How many of us have encountered problems due to the "interesting" wiring in some continental sites? How often has that "reverse polarity" connector been needed ? Why do so many sites only deliver 3a or a maximum of 10 in a limited number?  

More questions than answers I am afraid!  

But thanks for pointing the article out - it makes fun reading! :lol: 

Dave


----------



## maxautotrail (Aug 21, 2007)

JohnsCrossMotorHomes said:


> There is only one answer to that.
> 
> Britain


Agree, but how long before we get a directive from the EU to change them to the euro design :twisted: :twisted:


----------



## raynipper (Aug 4, 2008)

Penguin is right. The UK 13a plug and socket ring main system is the safest and best.

But when in Rome, drive a Fiat. So we also changed all out UK 13a plugs to French to comply with rules and regs in the country we live in.

Granted the French are smartening up their act with all sorts of earth leakage and inbalance protection. But you can still end up with the whole house with reverse polarity and they haven't twigged this yet.

Also it very rare in France to find an outlet that has a switch on it. So you invariably have to push the plug in and pull it out almost daily. This always leads to the outlet and half the wall falling onto the floor. The only benefit of multi extenders (prolongers) is they are usually switched. 

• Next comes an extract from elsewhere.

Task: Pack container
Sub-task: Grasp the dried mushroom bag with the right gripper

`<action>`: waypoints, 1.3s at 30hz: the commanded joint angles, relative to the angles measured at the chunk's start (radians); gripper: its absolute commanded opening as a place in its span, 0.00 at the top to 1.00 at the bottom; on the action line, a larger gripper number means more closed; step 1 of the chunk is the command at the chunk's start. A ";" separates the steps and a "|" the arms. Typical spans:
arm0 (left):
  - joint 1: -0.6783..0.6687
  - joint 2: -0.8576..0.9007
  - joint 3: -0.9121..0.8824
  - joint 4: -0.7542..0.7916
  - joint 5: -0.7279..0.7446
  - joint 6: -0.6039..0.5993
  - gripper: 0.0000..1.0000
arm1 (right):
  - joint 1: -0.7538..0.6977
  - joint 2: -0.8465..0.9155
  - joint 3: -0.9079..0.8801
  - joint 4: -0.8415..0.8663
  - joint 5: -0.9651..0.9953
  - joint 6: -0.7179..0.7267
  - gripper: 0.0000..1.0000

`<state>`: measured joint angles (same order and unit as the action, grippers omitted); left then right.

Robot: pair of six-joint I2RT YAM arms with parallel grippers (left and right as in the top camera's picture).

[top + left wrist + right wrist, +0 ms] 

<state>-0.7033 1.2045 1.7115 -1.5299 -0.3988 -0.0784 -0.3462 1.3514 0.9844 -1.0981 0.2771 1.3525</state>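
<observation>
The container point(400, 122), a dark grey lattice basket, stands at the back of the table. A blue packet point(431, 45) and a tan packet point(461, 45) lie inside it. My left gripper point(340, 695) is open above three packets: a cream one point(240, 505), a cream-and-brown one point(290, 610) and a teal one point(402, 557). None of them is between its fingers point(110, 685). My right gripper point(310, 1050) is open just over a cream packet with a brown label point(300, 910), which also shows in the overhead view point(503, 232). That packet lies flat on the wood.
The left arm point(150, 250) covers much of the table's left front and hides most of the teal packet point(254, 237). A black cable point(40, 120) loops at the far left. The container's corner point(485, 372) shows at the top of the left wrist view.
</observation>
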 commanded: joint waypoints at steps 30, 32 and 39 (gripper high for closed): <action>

I still retain the odd 13a multi block outside and in the shed to power old UK appliances. But I cringe when I see Brits adding UK type outlets behind kitchen cupboards and outhouses. They will all have to be rewired and changed as and when they come to sell.

Ray. Ex UK electrician.


----------



## Pusser (May 9, 2005)

UK . Like our police and education system and health system, our plugs are the envy of the world. :roll:


----------